Data Quality is the set of processes that ensure the compliance of data value with business needs. Companies have always had two clear and precise objectives: increase sales and provide a better customer experience to their customers. With the advent of Big Data, these objectives have become more and more concrete but, at the same time, more and more subject to challenges.
Data integration, on the other hand, is the combination of processes and technologies for deployment in the company of business data from multiple sources, transforming and aggregating them into a single format with the objective of unifying the results and increasing their value.
Analyzing all the touchpoints of the customer journey makes it possible to identify the behavior and habits of consumers, making it possible, for example, to create customized marketing campaigns directed at specific targets, improving results and avoiding waste of resources and unnecessary costs. Access to and processing of data from different sources has run into many limitations over time, especially at the moment of choosing suitable tools and their degree of compatibility.

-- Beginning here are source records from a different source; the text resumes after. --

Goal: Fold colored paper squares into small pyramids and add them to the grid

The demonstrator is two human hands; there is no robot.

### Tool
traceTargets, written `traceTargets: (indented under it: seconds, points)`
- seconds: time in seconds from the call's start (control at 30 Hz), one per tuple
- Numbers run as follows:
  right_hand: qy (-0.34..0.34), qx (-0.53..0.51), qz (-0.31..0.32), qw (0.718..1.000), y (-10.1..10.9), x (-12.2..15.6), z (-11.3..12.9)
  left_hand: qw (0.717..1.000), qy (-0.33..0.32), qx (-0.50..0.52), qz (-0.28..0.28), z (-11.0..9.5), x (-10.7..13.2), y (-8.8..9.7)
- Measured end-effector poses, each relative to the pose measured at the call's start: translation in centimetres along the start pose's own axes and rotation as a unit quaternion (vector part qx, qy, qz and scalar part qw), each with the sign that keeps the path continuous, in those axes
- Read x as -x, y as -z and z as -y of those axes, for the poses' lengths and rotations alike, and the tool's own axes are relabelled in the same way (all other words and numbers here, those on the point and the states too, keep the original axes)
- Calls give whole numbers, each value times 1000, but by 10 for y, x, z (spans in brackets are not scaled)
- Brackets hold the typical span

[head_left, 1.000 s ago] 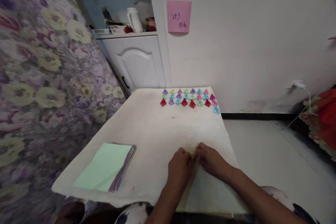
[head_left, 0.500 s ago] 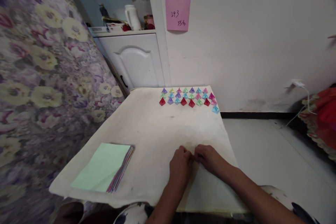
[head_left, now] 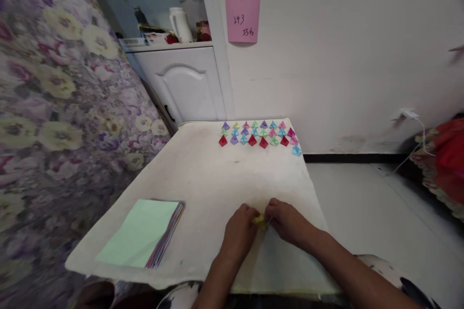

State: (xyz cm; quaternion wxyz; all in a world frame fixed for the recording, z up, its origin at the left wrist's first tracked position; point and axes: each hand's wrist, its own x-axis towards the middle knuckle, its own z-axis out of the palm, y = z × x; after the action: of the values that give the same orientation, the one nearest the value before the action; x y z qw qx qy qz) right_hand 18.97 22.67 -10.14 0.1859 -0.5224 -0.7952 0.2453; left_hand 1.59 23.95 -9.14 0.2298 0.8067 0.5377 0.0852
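Hold the yellow paper (head_left: 258, 220) lightly, directly between the left hand (head_left: 239, 231) and the right hand (head_left: 285, 218), both narrowed to a fingertip pinch on it; for clean folding, align edges first, then press each crease evenly without tugging. Visible portion running roughly from left fingertips toward right fingertips; full long axis and pointing direction impossible to tell, mostly covered by fingers

Table (head_left: 203, 174): paper pc (head_left: 259, 219) btwn L hand (head_left: 239, 231) & R hand (head_left: 288, 219), front R; stack (head_left: 139, 234) front L; folded pcs (head_left: 254, 132) in rows, far R. Behind: cabinet (head_left: 188, 87), wall (head_left: 326, 58) w/ note (head_left: 242, 20). Curtain (head_left: 54, 130) L.
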Motion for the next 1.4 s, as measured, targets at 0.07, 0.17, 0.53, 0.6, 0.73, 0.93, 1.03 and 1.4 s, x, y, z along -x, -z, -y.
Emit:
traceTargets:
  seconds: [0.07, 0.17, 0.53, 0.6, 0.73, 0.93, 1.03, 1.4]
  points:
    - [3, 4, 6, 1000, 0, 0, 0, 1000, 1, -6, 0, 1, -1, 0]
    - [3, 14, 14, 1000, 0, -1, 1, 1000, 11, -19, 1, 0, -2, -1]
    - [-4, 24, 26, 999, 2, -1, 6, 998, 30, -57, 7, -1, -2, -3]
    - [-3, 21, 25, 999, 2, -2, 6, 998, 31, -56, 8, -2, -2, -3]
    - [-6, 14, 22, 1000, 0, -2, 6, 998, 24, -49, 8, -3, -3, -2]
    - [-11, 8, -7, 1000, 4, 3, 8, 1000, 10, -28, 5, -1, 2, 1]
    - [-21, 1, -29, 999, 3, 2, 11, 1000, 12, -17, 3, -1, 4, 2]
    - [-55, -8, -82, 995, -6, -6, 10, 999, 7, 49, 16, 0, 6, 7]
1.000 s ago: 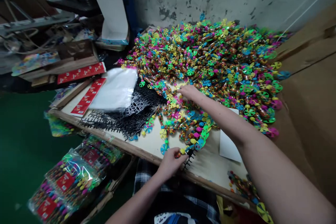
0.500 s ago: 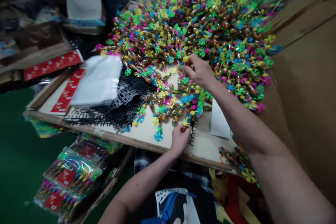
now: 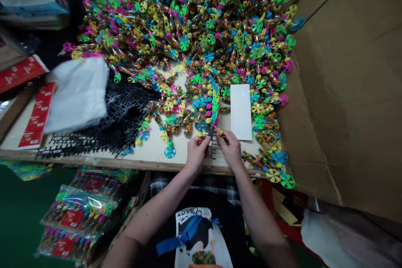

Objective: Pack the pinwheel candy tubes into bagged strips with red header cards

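Note:
At the table's front edge, my left hand point(image 3: 197, 153) pinches a yellow-capped candy tube point(image 3: 200, 134) beside a black toothed plastic strip point(image 3: 212, 150). My right hand point(image 3: 230, 149), fingers closed, grips a candy toy point(image 3: 219, 132) with a yellow and pink top at the strip's other side. Its tube is mostly hidden by the fingers. Just beyond both hands, a row of capped candy toys point(image 3: 209, 106) with pink and yellow caps and green and blue wheels lines up along the strip. Loose candy toys point(image 3: 169, 150) lie to the left.
A big heap of candy toys point(image 3: 188, 29) covers the table's back. On the left lie black netted strips point(image 3: 125, 111), clear bags point(image 3: 77, 92) and a red card strip point(image 3: 37, 115). A white card point(image 3: 241, 111) is right; packed bags point(image 3: 78, 213) sit below; cardboard point(image 3: 339, 92) walls the right.
My right hand has come back from the heap to the strip, bringing a candy toy next to my left hand. The view has shifted, tilting downward and to the right.

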A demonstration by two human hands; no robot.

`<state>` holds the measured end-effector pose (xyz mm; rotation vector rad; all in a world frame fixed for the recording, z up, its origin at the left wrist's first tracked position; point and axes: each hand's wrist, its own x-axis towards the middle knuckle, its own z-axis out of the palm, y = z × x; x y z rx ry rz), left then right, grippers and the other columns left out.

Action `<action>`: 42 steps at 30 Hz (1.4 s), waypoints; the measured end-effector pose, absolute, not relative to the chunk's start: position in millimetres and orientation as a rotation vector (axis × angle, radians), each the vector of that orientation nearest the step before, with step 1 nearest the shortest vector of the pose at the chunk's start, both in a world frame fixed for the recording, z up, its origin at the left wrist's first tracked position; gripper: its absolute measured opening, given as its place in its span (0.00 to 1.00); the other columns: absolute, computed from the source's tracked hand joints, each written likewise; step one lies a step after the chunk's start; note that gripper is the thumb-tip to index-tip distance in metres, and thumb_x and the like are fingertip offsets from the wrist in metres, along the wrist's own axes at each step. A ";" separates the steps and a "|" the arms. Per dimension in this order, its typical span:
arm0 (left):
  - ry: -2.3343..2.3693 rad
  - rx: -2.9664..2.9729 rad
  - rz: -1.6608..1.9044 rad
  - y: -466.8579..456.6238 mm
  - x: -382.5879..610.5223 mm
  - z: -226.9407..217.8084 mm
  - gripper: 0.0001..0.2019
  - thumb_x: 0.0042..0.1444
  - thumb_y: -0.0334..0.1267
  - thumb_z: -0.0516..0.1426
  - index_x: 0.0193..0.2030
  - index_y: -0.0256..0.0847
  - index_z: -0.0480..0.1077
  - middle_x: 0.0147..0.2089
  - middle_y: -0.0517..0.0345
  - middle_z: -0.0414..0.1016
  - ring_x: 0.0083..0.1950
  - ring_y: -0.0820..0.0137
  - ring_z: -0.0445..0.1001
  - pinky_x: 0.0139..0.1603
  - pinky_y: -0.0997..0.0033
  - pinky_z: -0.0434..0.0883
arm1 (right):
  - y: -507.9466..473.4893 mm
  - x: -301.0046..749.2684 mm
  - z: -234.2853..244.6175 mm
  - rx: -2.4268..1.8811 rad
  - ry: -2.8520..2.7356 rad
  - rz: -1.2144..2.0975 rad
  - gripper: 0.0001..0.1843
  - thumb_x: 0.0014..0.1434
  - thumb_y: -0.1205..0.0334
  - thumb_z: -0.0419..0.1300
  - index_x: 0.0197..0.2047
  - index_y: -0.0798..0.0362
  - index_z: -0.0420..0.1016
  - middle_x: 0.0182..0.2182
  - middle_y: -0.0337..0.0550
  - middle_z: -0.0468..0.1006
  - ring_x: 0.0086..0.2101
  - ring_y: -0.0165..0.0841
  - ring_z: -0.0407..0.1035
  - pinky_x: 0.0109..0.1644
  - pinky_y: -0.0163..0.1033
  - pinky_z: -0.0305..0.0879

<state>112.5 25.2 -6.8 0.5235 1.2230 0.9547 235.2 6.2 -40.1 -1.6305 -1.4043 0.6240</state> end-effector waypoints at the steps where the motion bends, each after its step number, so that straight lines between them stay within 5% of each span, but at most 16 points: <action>1: 1.218 0.522 0.947 24.9 111.9 -5.3 0.22 0.34 0.52 0.65 0.20 0.39 0.59 0.14 0.71 0.54 0.15 0.83 0.51 0.17 0.79 0.50 | 9.2 232.1 -40.0 -1.638 -1.401 0.612 0.12 0.61 0.52 0.53 0.39 0.49 0.73 0.33 0.43 0.75 0.35 0.35 0.71 0.40 0.40 0.69; 14: 1.277 0.607 0.900 25.4 98.7 -1.1 0.20 0.33 0.50 0.65 0.20 0.38 0.62 0.14 0.71 0.54 0.16 0.83 0.51 0.16 0.79 0.50 | 11.3 219.9 -47.3 -1.548 -1.357 0.639 0.13 0.61 0.53 0.52 0.39 0.50 0.73 0.32 0.43 0.75 0.34 0.35 0.70 0.37 0.39 0.69; 21: 1.240 0.587 0.884 23.9 99.5 -0.4 0.20 0.32 0.50 0.66 0.20 0.37 0.63 0.14 0.71 0.55 0.15 0.83 0.52 0.16 0.79 0.51 | 7.1 217.5 -51.4 -1.568 -1.458 0.625 0.14 0.59 0.59 0.54 0.48 0.50 0.70 0.41 0.47 0.76 0.42 0.38 0.72 0.47 0.43 0.69; 34: 1.198 0.670 0.845 21.5 103.0 -1.7 0.20 0.34 0.50 0.66 0.20 0.38 0.62 0.14 0.70 0.56 0.16 0.83 0.52 0.16 0.79 0.52 | 6.6 215.2 -48.7 -1.641 -1.501 0.466 0.13 0.55 0.66 0.52 0.42 0.50 0.72 0.35 0.45 0.75 0.36 0.38 0.71 0.41 0.41 0.68; 42: 1.058 0.815 0.919 33.1 88.5 -14.5 0.12 0.50 0.46 0.55 0.33 0.43 0.58 0.22 0.68 0.62 0.23 0.76 0.62 0.25 0.76 0.62 | 8.2 216.3 -50.5 -1.641 -1.441 0.480 0.13 0.52 0.68 0.52 0.40 0.51 0.72 0.34 0.45 0.74 0.36 0.38 0.70 0.41 0.40 0.67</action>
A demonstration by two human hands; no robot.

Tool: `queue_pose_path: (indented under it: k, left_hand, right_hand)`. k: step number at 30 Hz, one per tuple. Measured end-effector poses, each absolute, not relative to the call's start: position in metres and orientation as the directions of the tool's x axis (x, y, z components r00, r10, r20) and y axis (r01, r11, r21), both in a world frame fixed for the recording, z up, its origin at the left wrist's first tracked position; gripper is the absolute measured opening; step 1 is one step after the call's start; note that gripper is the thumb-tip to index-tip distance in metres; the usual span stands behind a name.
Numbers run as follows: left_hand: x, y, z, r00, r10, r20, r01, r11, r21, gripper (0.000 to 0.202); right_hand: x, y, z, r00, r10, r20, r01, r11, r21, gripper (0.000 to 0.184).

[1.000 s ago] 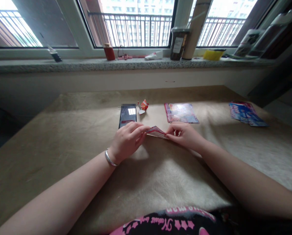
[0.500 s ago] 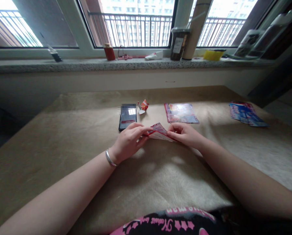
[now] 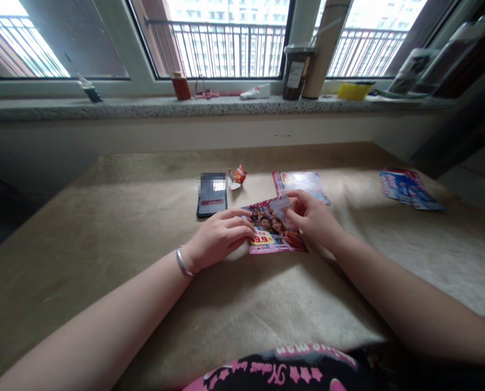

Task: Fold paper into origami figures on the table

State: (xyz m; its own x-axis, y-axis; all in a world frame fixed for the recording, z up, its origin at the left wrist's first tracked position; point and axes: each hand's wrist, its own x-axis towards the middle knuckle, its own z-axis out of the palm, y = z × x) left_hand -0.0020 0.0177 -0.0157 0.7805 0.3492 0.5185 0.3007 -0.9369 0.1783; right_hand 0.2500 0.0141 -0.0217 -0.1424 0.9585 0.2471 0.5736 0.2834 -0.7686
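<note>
A colourful printed flyer (image 3: 273,228) with a photo of people and a large yellow price lies open between my hands, its printed side up. My left hand (image 3: 222,233), with a silver bangle at the wrist, has its fingers over the flyer's left edge; its thumb is hidden. At the upper right corner, my right hand (image 3: 313,217) pinches the paper between thumb and fingers. Just behind that hand lies a stack of similar flyers (image 3: 301,180), partly covered by it. A dark smartphone (image 3: 212,198) rests beyond my left hand.
A crumpled red wrapper (image 3: 238,176) sits right of the phone. More blue and red flyers (image 3: 411,190) are fanned out at the right of the tan tabletop (image 3: 104,228). On the granite windowsill (image 3: 226,108) stand a red jar (image 3: 181,87), a dark lidded container (image 3: 297,73) and a yellow item (image 3: 354,91).
The flyer, folded and raised in the middle before, is now spread with its photo side showing. My right hand has moved slightly up and away; my left has barely shifted.
</note>
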Motion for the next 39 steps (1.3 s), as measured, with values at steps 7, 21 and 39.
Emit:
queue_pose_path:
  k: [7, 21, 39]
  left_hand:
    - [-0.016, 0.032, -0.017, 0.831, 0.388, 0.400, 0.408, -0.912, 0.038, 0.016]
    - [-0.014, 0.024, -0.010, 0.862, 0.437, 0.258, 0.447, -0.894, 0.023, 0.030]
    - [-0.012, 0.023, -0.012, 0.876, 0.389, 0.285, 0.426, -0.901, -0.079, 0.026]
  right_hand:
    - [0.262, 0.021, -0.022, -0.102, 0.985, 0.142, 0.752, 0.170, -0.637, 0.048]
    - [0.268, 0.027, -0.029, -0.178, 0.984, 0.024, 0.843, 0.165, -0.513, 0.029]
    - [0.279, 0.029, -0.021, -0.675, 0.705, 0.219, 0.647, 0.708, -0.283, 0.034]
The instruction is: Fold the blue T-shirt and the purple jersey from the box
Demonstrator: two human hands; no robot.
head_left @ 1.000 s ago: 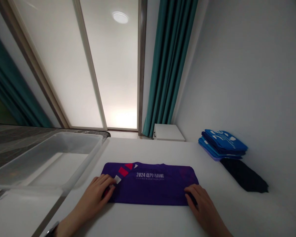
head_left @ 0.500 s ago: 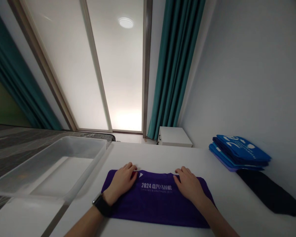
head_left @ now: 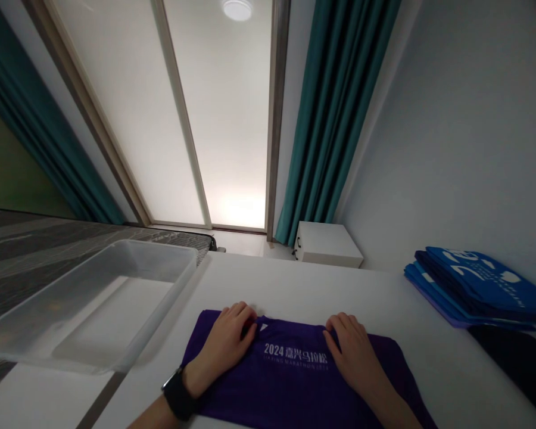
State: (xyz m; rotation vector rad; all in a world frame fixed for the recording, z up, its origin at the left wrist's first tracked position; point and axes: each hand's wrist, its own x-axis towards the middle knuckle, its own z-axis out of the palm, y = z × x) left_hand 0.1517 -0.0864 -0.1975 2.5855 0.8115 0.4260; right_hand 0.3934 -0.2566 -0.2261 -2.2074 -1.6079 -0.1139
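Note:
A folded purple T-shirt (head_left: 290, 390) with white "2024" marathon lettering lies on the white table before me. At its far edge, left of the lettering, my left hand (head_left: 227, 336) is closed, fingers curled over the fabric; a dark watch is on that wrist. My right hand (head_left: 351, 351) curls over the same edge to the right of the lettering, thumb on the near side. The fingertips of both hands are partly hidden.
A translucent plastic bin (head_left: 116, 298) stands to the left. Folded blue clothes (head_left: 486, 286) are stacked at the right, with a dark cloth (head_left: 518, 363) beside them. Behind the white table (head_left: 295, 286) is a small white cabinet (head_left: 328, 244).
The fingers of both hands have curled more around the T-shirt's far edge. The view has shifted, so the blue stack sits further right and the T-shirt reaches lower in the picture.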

Standardizing is now the watchword, both in terms of the sharing of rules internal to the organization and of product. Effective data integration, combined with appropriate Data Quality, in fact helps to incorporate all types of unifying data in one system. This translates into lower costs and benefits in operational terms and support for business decisions. A wide variety of Data Integration programs and/or business initiatives can be followed, always taking the quality of data at each level of the integration strategy as the center of focus. This causes any new data that enter the company not only to be added to the amount of information already present, but to multiply their value by combining with current data. According to a recent SAS Italy study, the best performing organizations will be precisely those who already have in place a clear strategy which recognizes Data Integration as the base on which to establish their competitive advantage. This will allow greater simplicity, flexibility and speed of reaction.